In contrast, ‘She Fell Into My Arms’ can only be described as jaunty, harking back to such almost-rans as Kingmaker and Gene in its lyrical dexterity. This Ed does not want to be lumbered in with the fey, foppish brigade though, as he sings on ‘Apple Of My Eye’: “I’m sick of this angst”. As if to prove it, ‘Those Crimson Tears’ is a beautifully melancholy ballad, which may border on maudlin but steers well clear of mawkish.
‘Wind Through The Trees’ is a beautiful and delicate creature, at its heart a paper-thin fragility that feels as transient as goosebumps, while ‘Shanghai’ is more of a muscular guitar-driven beast. ‘Birds Fly Backwards’, though, is probably the most almost-perfect example of what Ed Harcourt is all about: melody, lyrics and arrangement perfectly complementing each other in a totally arresting three and a half minutes.

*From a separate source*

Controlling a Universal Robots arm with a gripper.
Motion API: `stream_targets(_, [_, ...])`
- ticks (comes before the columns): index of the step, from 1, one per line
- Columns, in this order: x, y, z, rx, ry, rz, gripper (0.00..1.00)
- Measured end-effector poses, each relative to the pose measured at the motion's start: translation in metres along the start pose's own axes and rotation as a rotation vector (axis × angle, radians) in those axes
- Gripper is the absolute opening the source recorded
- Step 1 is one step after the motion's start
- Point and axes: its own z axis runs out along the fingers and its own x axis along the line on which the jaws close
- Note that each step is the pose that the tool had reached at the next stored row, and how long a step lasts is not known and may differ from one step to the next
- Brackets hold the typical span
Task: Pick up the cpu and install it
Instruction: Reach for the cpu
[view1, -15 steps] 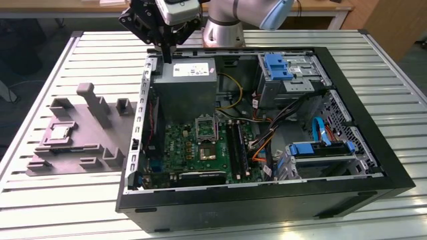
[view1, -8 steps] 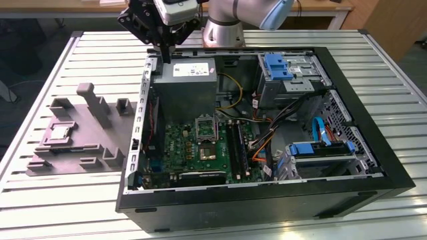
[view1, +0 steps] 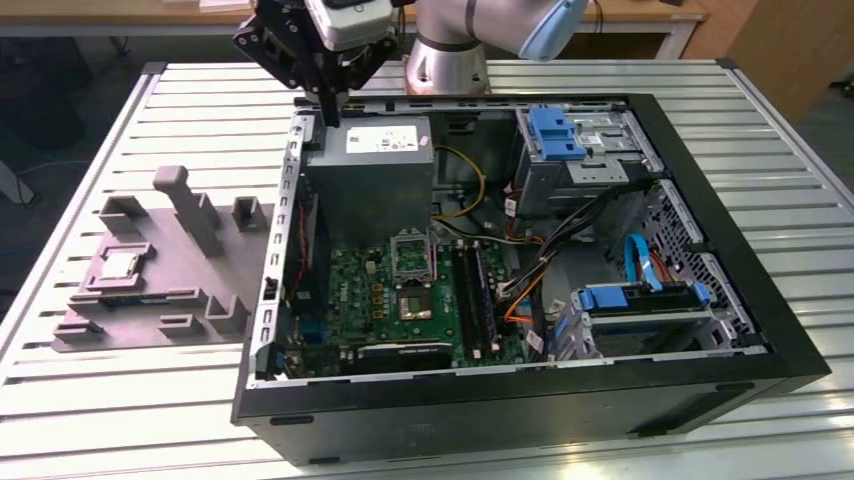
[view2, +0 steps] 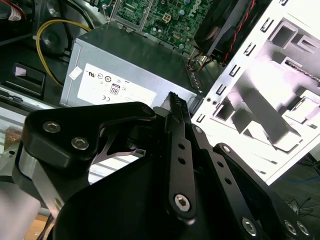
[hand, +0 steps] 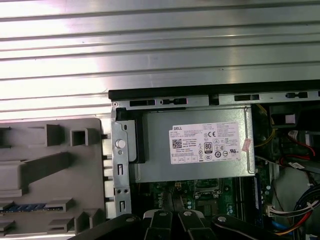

In fact, Harcourt’s only real faux-pas is the overblown ‘Beneath The Heart Of Darkness’, which falters under the weight of its aspirations.
That aside, Here Be Monsters is a wonderfully ambitious album from a man who has the potential to be a true maverick in years to come. “You know that I have a perfect plan,” he sings on the closing ‘Like Only Lovers Can’, and I for one hope it comes to fruition.